Выбрать главу

Постепенно высмеивать руководителей страны — даже по-доброму — отваживались реже. Сатира сосредоточилась на начальниках более мелкого ранга и злокозненных иностранцах. А старые номера «Красного перца» и «Крокодила» стали редкостями, за которыми гонялись ценители. Управленческий стиль стал чуть более серьезным, солидным. Хотя по-прежнему большевики не соблюдали дресс-кодов, часто в официальной обстановке беседовали на «ты», а на всех съездах и конференциях, помимо оваций, здравиц, лозунгов, умели не только зашикивать, но и громко смеяться. Юмор был официальным языком молодого Советского Союза. Им пересыпаны выступления Сталина, Калинина, да и Рыкова, хотя последнего — в меньшей степени. Много лет спустя, когда революционная сумятица превратилась в «державу Сталина», Василий Лебедев-Кумач написал колоритно:

И никто на свете не умеет Лучше нас смеяться и любить.

К двадцатым годам это относилось в большей степени, чем к тридцатым. И Рыков тоже смеялся и любил. Он не мог не соответствовать духу времени. Голодные годы, разруха, угар НЭПа — и относительно скромный уровень жизни руководителей, склонных (за редкими исключениями) к самокритике и юмору.

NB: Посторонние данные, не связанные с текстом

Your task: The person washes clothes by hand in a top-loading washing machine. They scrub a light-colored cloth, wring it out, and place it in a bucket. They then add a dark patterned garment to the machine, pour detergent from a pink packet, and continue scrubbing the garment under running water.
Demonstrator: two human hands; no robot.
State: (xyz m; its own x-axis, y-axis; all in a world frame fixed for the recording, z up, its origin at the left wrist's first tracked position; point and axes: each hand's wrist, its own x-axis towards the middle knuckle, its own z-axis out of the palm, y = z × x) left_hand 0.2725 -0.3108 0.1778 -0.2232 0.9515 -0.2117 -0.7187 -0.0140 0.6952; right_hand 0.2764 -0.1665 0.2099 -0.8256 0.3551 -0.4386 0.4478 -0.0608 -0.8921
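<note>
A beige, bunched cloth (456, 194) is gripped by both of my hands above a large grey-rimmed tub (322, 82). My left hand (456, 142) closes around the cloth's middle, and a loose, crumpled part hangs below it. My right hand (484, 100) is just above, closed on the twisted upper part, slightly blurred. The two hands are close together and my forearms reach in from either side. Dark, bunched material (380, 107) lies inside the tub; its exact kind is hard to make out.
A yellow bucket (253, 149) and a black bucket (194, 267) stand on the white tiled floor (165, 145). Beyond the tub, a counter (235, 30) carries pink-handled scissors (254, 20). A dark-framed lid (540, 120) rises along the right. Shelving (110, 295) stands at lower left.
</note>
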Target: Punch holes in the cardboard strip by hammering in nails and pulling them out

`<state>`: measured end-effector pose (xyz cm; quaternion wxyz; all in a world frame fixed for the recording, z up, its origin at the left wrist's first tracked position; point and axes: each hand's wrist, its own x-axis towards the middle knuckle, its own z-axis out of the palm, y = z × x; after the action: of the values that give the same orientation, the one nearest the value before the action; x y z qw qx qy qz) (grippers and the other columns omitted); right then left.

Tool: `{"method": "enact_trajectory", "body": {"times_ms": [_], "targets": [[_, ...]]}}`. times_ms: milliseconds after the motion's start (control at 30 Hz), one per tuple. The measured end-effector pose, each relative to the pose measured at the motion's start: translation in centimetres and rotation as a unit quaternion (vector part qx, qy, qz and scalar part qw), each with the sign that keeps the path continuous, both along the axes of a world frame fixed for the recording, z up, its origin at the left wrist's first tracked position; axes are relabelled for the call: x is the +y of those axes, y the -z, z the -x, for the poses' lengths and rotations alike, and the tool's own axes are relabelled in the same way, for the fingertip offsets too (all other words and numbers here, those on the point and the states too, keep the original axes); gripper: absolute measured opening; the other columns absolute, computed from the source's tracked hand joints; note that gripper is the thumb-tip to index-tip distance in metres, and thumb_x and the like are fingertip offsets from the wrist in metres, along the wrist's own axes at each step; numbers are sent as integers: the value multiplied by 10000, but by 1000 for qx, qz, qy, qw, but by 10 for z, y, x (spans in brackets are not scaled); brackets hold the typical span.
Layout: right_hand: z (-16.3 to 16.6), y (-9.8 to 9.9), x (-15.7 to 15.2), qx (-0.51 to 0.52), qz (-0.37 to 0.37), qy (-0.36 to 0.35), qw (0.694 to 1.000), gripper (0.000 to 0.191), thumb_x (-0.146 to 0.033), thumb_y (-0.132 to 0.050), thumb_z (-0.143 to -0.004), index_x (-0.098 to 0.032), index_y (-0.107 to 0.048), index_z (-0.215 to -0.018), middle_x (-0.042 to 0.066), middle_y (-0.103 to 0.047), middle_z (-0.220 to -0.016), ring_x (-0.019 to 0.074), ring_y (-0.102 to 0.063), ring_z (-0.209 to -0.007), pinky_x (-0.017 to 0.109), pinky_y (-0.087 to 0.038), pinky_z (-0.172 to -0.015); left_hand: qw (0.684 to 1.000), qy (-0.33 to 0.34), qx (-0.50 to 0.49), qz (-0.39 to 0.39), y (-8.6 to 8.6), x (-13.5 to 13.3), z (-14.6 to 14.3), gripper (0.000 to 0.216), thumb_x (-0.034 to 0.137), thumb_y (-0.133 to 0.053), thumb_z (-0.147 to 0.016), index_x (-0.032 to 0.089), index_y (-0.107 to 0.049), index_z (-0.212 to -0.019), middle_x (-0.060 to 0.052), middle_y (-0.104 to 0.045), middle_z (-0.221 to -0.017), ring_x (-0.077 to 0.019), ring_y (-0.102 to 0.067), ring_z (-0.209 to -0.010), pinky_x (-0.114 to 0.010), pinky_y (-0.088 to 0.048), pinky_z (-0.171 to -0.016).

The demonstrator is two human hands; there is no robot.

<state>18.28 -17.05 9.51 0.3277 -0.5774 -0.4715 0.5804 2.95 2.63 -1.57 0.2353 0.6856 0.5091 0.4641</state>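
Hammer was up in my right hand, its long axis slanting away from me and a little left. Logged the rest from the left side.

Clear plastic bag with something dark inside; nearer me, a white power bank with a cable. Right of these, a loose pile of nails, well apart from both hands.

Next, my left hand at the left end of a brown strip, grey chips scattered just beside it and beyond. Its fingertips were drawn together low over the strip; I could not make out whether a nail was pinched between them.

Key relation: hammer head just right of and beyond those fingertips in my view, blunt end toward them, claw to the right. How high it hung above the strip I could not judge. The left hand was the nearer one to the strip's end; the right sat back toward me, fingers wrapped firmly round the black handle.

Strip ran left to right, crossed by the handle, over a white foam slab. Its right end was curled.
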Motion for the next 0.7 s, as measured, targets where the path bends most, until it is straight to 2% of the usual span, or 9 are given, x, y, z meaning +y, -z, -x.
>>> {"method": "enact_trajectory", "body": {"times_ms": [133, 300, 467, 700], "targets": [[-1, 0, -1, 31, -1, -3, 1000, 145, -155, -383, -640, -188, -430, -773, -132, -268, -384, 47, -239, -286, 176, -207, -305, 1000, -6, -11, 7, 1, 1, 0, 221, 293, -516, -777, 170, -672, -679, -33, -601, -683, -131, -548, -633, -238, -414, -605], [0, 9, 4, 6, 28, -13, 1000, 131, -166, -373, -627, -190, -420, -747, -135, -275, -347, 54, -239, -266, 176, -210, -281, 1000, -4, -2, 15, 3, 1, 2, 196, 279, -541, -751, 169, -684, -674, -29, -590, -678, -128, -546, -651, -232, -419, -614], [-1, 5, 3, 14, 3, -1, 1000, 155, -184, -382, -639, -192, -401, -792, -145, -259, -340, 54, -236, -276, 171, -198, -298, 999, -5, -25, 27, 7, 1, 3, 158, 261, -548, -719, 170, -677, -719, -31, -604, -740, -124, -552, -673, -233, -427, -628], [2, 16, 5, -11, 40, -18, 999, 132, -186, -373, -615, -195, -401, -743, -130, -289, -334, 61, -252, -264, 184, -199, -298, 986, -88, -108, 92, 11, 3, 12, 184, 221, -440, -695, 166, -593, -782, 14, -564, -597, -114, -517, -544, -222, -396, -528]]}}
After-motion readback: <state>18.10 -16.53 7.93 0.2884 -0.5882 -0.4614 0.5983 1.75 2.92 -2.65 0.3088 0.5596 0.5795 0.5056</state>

Возглавлять исполнительную власть более шести лет в экстремальные двадцатые — это не шутка. Не зря в народе именно Рыкова в те годы воспринимали символом, главой государства. В своей тронной речи он не только клялся продолжать дело Ленина, но и конкретизировал задачи Совнаркома: «Развивающийся вывоз продуктов сельского хозяйства за границу, организация сельскохозяйственного кредита, увеличение запашек и общий подъем сельского хозяйства должны увеличить покупательную способность крестьянства и этим обеспечить рост промышленности, увеличение числа занятых рабочих и их заработной платы». Он говорил о смычке между городом и деревней. По словам современного американского исследователя Стивена Коэна, Рыков олицетворял идею смычки и НЭПа, как никто другой из большевиков. В то время от него именно этого и ждали — и союзники, и недруги, и самые проницательные политики, для которых Алексей Иванович в первую очередь был локомотивом, тараном, с помощью которого можно миновать разруху, а потом возвращаться к строгим устоям строительства социализма. Но для широкой аудитории первые годы во главе исполнительной власти выглядели для Рыкова триумфальным шествием.

4. Команда Рыкова

Судьба председателя Совнаркома — это не в последнюю очередь и люди, которые вращались, боролись, обустраивались вокруг него. Огромный срез человеческой жизни. Они повлияли на судьбу нашего героя и его эпохи, они работали вместе с ним, спорили, пытались расширить свое влияние. Некоторые оказались дельными управленцами, другие быстро подустали от ответственности и превратились в своего рода «большевистскую аристократию», вальяжную и сонную. Но это — чуть позже. В первое рыковское союзное правительство вошли заместители председателя Совнаркома Лев Каменев, Мамия Орахелашвили, Александр Цюрупа и Влас Чубарь, наркомы Николай Брюханов (продовольствия), председатель ОГПУ Феликс Дзержинский, Лев Красин (внешняя торговля), Валериан Куйбышев (Рабоче-крестьянская инспекция), Ян Рудзутак (путей сообщения), Иван Смирнов (почт и телеграфов), Григорий Сокольников (финансы), Лев Троцкий (по военным и морским делам), Георгий Чичерин (по иностранным делам) и Василий Шмидт (народный комиссар труда). С такой командой он начал работать. Все они, кроме Троцкого и Каменева, признавали приоритет Рыкова. Даже крайне своенравный, всегда переполненный идеями Сокольников, с которым они во многом не были единомышленниками. Василия Владимировича Шмидта Рыков мог назвать почти другом — и в боевом, неспокойном 1928 году закрепил это положение, назначив его своим заместителем. Их взгляды на НЭП, на необходимость осторожного, медленного пути к социализму совпадали. Шмидт горячился, Рыков учил его хладнокровию, общались они доверительно, не обходя спорных и даже сомнительных в контексте «генеральной линии» вопросов. Шмидт, как правило, помогал Рыкову работать над докладами и речами.

Совещания Совнаркома Алексей Иванович вел уверенно, не повышая голос, иногда — посмеиваясь. Дзержинский — единый в двух лицах (ВСНХ и Лубянка), как правило, садился на почетное место рядом с Рыковым. А плетеное кресло Ленина оставалось пустым — и тоже неизменно стояло рядом с новым предсовнаркома. По крайней мере, в первые годы после смерти вождя.